How to want less this year
We live in a world that conflates having more stuff with having more happiness. Everything, from the food we buy to the shoes we own, to the number of followers we have on social media, screams more.
We celebrate people for their accumulation of wealth: compiling rich lists and rankings; we measure the progress of nations by calculating GDP; social media success is measured by the number of followers one has. It's all about the accumulation of 'more'- more money, more success, more followers, more everything - and because this notion of more is so ubiquitous we rarely stop to question it. The fact of the matter is, however, that study after study shows that once we have sufficient food, shelter, and clothing, further material gains actually do very little to improve our wellbeing.
Some researchers like Tim Kasser even go beyond this and suggest that people whose values centre on the accumulation of wealth face a greater risk of unhappiness, suggesting that materialism actually undermines wellbeing, perpetuating feelings of insecurity and making us feel less free.
So maybe, with the start of this New Year it's time to step back and reassess what we value and why - here are a few things that might help you want less and appreciate the smaller things in life.

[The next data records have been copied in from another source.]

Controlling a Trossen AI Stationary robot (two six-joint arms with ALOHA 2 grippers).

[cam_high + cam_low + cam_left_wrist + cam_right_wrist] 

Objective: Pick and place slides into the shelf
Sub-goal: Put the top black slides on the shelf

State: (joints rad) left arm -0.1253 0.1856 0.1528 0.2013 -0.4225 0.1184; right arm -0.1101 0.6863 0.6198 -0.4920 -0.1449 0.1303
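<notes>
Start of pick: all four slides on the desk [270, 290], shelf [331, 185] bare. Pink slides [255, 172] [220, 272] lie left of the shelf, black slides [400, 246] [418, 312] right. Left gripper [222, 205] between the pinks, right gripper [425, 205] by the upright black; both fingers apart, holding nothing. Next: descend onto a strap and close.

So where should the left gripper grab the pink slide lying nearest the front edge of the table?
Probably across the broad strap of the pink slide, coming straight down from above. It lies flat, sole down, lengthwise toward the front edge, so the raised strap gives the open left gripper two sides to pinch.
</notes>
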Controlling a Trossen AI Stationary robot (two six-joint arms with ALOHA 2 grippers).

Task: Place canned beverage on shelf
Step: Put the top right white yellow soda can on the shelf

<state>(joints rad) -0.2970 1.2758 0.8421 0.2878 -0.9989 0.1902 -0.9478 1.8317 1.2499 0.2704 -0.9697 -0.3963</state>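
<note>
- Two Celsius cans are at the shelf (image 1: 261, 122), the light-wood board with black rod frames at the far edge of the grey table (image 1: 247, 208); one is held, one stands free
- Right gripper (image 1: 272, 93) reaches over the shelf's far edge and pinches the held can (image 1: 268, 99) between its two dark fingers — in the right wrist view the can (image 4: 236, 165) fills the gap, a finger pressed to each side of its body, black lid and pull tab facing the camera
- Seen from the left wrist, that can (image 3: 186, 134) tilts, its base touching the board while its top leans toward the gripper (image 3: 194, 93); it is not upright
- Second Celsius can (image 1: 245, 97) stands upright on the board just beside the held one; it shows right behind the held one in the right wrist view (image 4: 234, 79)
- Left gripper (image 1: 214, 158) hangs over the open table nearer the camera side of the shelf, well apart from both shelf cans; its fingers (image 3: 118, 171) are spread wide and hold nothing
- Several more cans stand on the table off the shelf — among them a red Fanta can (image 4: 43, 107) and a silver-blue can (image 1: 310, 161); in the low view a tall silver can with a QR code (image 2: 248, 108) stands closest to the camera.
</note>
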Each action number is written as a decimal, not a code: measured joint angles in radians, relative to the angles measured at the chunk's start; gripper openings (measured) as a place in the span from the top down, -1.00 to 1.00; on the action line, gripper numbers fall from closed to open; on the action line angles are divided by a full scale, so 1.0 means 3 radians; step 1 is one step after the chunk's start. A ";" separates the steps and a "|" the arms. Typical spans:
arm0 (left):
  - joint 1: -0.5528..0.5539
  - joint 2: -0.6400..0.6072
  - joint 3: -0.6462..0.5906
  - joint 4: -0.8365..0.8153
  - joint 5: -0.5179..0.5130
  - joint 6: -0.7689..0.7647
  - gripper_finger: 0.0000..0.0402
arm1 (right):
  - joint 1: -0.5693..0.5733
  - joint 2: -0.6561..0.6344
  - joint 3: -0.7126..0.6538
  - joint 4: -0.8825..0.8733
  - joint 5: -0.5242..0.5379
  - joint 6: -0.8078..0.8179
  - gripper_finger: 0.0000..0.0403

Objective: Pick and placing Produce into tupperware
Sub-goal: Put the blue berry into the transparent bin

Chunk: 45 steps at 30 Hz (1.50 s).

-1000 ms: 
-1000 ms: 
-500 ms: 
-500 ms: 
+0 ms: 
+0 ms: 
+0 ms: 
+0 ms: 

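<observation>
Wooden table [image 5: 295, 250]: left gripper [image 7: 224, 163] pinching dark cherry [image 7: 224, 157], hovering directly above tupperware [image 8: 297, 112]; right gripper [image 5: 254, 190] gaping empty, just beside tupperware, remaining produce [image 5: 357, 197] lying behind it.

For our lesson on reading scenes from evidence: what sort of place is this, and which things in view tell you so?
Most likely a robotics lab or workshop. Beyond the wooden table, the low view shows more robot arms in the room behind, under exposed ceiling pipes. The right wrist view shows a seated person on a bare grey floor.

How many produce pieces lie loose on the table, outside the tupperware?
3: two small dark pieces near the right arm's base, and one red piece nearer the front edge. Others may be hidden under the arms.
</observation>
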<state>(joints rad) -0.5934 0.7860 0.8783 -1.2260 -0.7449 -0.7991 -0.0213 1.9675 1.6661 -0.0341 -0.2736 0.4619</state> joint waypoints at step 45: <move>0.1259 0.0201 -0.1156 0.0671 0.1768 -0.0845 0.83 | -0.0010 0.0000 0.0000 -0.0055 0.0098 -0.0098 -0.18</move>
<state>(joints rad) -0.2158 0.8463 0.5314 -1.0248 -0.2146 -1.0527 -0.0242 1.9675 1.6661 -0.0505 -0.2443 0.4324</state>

Practice gratitude and enjoy the simple things: Make a point of focusing on things that you may not normally notice that make your life better, happier or easier. I always think we are so quick to curse our luck when something bad happens, but rarely as quick to acknowledge when things go our way. Get into the habit of looking out for the stuff you are grateful for, it will help you gain perspective and give you the chance to value things that you might otherwise not even notice.
Know the difference between an impulse and a need: Wanting something doesn't mean you actually need it, in fact it doesn't even mean it will make you happy. So next time you have the impulse to buy something, question how you think it will impact your life. Is this something that you really need that will really make you happier - not just fleetingly but actually happier? If the answer is yes then by all means go ahead, but if you aren't sure then don't feel you have to give into the impulse.
Instead recognise that impulses are not commands, they are temporary feelings like any other- so acknowledge them but know that you don't have to act on them because they will pass.
Meditate and reflect: Meditation doesn't have to take long or indeed doesn't even have to always be about clearing your mind, instead you can use it to simply rebalance, relax and gain perspective. Getting into the practice of meditating even for a few minutes each day will help give you clarity of thought which in turn will help you more effectively assess your needs, values and desires.
Contemplate if the here and now is maybe enough: Our need for more comes from the feeling that the present, somehow, isn't enough. We put our happiness on hold until we have whatever thing it is we have convinced ourselves will make us happier in the future. As a consequence we may actually lose the ability to see what's in front of us, in the here and now, that can give us that sense of happiness and wellbeing that we are striving for.
So take a moment to contemplate the notion that actually, you are already good enough, that you already have enough and that you can find happiness in the present rather than postponing it to some arbitrary point in the future when you have more.